Oireachtas Joint and Select Committees

Wednesday, 8 November 2023

Select Committee on Finance, Public Expenditure and Reform, and Taoiseach

Finance (No. 2) Bill 2023: Committee Stage (Resumed)

Photo of Michael McGrathMichael McGrath (Cork South Central, Fianna Fail) | Oireachtas source

I thank Deputy Cowen for his contribution. I know he raised this issue on Second Stage in the House. I want to acknowledge that he has written to me and I have responded on the issues which have been raised. It is worth taking a few moments to go through some of the key points of the Government's response to the issues which have been raised by Deputy Cowen.

We can all agree that the decision taken by the Government to sign up to the OECD inclusive framework of the global agreement on the Tax Challenges Arising

from the Digitalisation of the Economy – Subject to Tax Rule (Pillar Two) was not taken lightly. It was a very significant decision and was one taken after very careful consideration, and, indeed, consultation.

In recognising the significance of the decision we made, it is important to recall the very real and substantial risks associated with staying outside this agreement. As a small and open economy, we have strong ties with the EU, US, and other G20 countries and it remains essential for our long-term competitiveness that we remain in line with key partners. At EU level the minimum tax directive has been agreed by all EU member states. The minimum tax directive ensures that there is a consistent application of Pillar 2 of the OECD agreement on the minimum tax across all member states. All EU member states, therefore, are legally bound to transpose the EU minimum tax directive and bring the primary rules into effect by 31 December 2023. This obligation also encompasses the transitional undertaxed profits rule, UTPR, safe harbour as the directive provides for the recognition of agreed safe harbours which are the subject of a qualifying international provision. That is a key point, which is that the obligation does encompass the requirement to provide for the transitional safe harbour.

The Deputy has raised the impact of the situation in the United States and the approach it is adopting to the global tax agreement. As home to many of the world's largest multinational enterprises, the US is an integral part of the implementation of the global minimum tax agreement.
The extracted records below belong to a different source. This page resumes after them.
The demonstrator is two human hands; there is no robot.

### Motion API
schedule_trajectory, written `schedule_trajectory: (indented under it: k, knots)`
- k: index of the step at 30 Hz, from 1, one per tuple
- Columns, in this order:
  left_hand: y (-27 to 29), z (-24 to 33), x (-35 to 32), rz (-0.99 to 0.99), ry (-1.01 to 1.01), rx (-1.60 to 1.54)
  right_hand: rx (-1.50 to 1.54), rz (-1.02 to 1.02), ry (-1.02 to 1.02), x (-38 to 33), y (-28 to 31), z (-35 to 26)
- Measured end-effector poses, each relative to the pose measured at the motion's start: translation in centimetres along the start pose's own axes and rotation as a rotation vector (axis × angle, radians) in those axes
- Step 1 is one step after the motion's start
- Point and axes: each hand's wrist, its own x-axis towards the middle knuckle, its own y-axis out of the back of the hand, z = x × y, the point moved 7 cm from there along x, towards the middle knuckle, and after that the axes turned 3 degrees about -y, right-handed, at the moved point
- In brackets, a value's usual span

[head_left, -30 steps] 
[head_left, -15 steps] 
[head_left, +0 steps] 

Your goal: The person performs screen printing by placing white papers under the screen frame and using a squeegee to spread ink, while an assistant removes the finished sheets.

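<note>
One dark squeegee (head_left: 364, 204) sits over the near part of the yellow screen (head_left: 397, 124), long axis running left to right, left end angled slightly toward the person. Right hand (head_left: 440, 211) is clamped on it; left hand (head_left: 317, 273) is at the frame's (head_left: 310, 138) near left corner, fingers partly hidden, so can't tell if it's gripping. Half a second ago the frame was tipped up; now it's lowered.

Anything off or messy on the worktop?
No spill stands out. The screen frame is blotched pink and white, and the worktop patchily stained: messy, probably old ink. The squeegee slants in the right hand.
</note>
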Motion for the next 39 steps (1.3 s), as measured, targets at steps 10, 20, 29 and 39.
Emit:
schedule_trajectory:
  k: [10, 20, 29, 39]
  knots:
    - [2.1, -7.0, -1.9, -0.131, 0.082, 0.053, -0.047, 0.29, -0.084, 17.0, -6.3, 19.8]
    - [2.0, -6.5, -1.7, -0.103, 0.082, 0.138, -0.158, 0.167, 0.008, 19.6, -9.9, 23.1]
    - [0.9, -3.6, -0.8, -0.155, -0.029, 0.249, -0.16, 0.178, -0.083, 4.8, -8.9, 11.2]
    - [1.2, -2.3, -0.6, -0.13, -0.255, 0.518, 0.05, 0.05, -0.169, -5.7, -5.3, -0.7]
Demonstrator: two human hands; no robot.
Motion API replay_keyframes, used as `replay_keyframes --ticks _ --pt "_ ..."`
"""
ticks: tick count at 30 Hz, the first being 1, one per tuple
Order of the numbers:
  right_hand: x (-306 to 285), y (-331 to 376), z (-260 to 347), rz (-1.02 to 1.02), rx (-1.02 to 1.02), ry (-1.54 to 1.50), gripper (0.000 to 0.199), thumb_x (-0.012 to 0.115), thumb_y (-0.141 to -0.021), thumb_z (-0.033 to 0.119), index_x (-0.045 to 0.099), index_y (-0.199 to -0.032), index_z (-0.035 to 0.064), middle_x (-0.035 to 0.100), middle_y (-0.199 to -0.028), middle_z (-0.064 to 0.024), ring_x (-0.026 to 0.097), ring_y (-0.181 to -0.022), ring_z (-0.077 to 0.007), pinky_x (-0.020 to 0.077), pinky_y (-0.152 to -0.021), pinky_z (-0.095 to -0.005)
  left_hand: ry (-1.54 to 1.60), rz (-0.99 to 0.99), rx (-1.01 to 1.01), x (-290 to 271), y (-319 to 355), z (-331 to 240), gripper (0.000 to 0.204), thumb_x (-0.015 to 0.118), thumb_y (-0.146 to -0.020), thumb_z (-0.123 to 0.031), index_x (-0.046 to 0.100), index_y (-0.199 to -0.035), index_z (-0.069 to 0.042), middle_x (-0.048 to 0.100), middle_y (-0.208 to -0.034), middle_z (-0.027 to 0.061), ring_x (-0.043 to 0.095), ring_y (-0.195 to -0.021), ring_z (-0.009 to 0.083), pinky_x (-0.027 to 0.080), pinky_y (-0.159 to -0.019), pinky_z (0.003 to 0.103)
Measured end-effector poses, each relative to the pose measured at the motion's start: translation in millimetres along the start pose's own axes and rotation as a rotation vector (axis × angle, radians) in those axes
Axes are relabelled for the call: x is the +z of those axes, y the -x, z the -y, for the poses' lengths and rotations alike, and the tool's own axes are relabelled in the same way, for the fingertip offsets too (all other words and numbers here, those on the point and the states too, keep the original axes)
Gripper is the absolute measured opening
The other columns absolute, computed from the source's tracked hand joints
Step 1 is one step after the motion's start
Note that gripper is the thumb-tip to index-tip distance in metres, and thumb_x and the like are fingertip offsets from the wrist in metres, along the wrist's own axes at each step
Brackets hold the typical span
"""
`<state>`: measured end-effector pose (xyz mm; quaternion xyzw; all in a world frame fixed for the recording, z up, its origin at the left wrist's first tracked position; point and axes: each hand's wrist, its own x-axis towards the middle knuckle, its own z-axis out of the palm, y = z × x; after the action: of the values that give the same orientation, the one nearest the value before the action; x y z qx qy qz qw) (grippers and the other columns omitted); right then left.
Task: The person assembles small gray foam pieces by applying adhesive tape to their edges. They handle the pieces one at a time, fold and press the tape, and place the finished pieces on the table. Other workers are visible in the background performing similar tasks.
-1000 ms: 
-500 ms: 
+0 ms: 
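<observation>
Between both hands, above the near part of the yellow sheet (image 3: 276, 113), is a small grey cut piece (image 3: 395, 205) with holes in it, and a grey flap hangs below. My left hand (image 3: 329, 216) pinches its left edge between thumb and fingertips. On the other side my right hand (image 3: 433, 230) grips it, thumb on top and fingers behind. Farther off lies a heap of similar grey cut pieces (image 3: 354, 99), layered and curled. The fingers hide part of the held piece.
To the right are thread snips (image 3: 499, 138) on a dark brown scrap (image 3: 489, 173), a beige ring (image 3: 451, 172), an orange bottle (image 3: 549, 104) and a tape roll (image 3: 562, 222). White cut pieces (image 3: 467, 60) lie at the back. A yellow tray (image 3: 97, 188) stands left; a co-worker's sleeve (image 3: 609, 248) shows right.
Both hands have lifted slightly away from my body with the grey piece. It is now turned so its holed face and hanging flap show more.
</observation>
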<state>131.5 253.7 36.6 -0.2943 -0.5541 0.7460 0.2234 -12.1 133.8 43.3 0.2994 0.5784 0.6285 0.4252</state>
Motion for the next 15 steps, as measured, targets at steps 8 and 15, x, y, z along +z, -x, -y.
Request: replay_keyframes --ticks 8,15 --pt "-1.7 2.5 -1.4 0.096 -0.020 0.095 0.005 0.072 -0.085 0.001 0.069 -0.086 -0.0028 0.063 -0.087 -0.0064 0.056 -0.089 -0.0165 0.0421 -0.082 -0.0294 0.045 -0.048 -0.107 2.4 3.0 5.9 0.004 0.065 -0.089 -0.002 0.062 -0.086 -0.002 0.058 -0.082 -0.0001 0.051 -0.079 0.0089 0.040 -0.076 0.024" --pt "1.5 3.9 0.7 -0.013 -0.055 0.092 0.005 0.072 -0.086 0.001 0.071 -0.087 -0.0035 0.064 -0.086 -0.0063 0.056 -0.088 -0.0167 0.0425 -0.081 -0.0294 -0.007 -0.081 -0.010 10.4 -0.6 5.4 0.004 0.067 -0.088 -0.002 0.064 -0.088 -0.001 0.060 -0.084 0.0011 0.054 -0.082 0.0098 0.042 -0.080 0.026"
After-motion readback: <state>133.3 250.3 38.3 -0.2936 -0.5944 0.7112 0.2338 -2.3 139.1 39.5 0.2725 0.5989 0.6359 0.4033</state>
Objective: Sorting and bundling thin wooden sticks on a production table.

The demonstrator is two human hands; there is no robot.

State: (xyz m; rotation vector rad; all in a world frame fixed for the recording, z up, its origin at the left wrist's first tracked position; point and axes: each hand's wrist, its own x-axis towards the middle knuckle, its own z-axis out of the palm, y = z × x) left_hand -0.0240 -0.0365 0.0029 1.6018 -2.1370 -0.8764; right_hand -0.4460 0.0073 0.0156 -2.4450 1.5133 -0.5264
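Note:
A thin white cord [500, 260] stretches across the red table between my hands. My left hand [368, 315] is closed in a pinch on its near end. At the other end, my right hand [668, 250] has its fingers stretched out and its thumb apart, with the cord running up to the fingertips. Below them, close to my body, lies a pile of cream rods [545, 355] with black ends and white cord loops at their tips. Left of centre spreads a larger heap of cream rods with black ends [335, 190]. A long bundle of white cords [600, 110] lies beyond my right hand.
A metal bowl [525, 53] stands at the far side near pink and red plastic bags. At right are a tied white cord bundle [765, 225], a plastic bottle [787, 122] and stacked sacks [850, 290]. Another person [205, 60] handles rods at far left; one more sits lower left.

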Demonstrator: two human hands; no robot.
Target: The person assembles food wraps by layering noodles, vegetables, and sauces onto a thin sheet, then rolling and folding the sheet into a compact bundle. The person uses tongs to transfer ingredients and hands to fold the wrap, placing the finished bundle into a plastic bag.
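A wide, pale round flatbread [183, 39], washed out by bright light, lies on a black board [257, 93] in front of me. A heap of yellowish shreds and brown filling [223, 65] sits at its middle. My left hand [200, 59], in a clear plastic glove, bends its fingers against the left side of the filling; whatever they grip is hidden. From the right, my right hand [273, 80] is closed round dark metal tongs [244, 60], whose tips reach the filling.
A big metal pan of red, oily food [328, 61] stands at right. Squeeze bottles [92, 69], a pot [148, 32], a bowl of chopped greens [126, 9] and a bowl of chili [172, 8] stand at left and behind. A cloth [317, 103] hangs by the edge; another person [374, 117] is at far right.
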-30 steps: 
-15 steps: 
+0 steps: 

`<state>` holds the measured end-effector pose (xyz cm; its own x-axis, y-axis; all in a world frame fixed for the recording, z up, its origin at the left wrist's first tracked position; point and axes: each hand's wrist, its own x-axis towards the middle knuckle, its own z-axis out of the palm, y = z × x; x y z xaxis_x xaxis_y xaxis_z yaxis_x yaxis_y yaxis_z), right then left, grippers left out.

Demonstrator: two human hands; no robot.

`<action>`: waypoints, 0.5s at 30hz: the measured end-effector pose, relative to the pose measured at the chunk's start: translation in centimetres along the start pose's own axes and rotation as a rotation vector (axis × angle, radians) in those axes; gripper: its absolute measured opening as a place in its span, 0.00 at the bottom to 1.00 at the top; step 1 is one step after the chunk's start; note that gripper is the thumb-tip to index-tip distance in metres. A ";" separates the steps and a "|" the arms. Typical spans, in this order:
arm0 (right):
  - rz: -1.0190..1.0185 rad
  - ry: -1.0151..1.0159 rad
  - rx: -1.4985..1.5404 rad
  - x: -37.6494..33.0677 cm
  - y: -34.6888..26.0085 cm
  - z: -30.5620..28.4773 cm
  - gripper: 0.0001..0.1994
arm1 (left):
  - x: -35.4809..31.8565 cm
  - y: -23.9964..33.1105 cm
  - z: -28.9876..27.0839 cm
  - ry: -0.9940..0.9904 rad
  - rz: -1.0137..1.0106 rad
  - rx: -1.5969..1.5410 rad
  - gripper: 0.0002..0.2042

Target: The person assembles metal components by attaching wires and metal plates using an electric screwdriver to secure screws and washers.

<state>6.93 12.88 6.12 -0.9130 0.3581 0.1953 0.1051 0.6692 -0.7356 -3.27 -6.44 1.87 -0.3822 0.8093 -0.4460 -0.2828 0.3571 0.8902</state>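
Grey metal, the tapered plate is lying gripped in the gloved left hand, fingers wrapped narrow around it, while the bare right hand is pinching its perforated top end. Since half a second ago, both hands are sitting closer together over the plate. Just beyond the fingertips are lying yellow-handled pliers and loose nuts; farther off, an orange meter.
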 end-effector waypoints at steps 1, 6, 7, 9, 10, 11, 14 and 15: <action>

The Biden Administration continues to work towards the implementation of Pillar 2. The US introduced the first global minimum tax, the global intangible low-taxed income, the GILTI rules, through the Tax Cuts and Jobs Act of 2017, which were recently supplemented by a corporate alternative minimum tax.

However, due to differences in base rate and scope, these taxes are currently not aligned with the Global Anti-Base Erosion, GloBE, rules. The co-existence of the US alternative minimum tax regimes with the GloBE rules has been one of the many technical issues addressed in the OECD negotiations. The system allows for an integrated application of the GloBE and GILTI rules on an interim basis, allowing for an application of the Qualified Domestic Top-up Tax, QDTT, in priority while not giving rise to double taxation for business through appropriate accrediting mechanisms. This is a significant positive for Ireland and provides stability for businesses as the rules are implemented globally over the coming years.

It is important to underline that the transitional safe harbour will apply for a time-limited period of one year after the implementation of the UTPR, which generally will be introduced one year after the Income Inclusion Rule, IIR. This means that the UTPR will come into effect from the end of 2025. This will allow jurisdictions the opportunity to apply the primary Pillar 2 rules, the IIR, and, where chosen by a jurisdiction, the QDTT, before another jurisdiction has an opportunity to apply a UTPR. This will mitigate complexity and disputes for businesses and tax administrations alike in Europe in year one. The safe harbour also recognises the challenges facing jurisdictions in implementing Pillar 2 by providing a limited additional grace period before the UTPR takes effect. Again, to reiterate, this is a limited period of one year.

That being said, we fully appreciate the concerns by EU-headquartered firms with regard to the potential delay of the application of the Pillar 2 rules globally and the potential distortive impact of the UTPR in the interim. It is important, however, to recognise that for international agreements to work, there must always be compromise. The rules have been agreed by almost 140 jurisdictions and include limited safe harbours with certain guardrails for valid reasons. We must be cognisant of the long-term objective which is to implement a long lasting global tax framework fit for the 21st century and to avoid the significant negative consequences that would ensue should Ireland unilaterally opt out of the agreement.

Throughout these negotiations, Ireland has sought to provide certainty and stability, to protect our strategic interests and to ensure that we remain an attractive location when multinational enterprises look to invest. Ireland will continue to play to the strengths of its wider offering beyond the tax system, the dynamic well-educated English speaking work force, our common law legal system and our business-friendly environment, seeking to ensure our continued competitiveness in light of the impacts of Pillar 2 implementation. Indeed, over the course of the Committee Stage of this Bill, we have discussed other matters which we believe will copperfasten and, indeed, enhance Ireland's attractiveness as a location for foreign direct investment.

With regard to how the UTPR temporary safe harbour operates, I just want to clarify one point. It is only the group entities in the parent jurisdiction and only where the parent jurisdiction tax rate is at least 20% that the safe harbour may apply.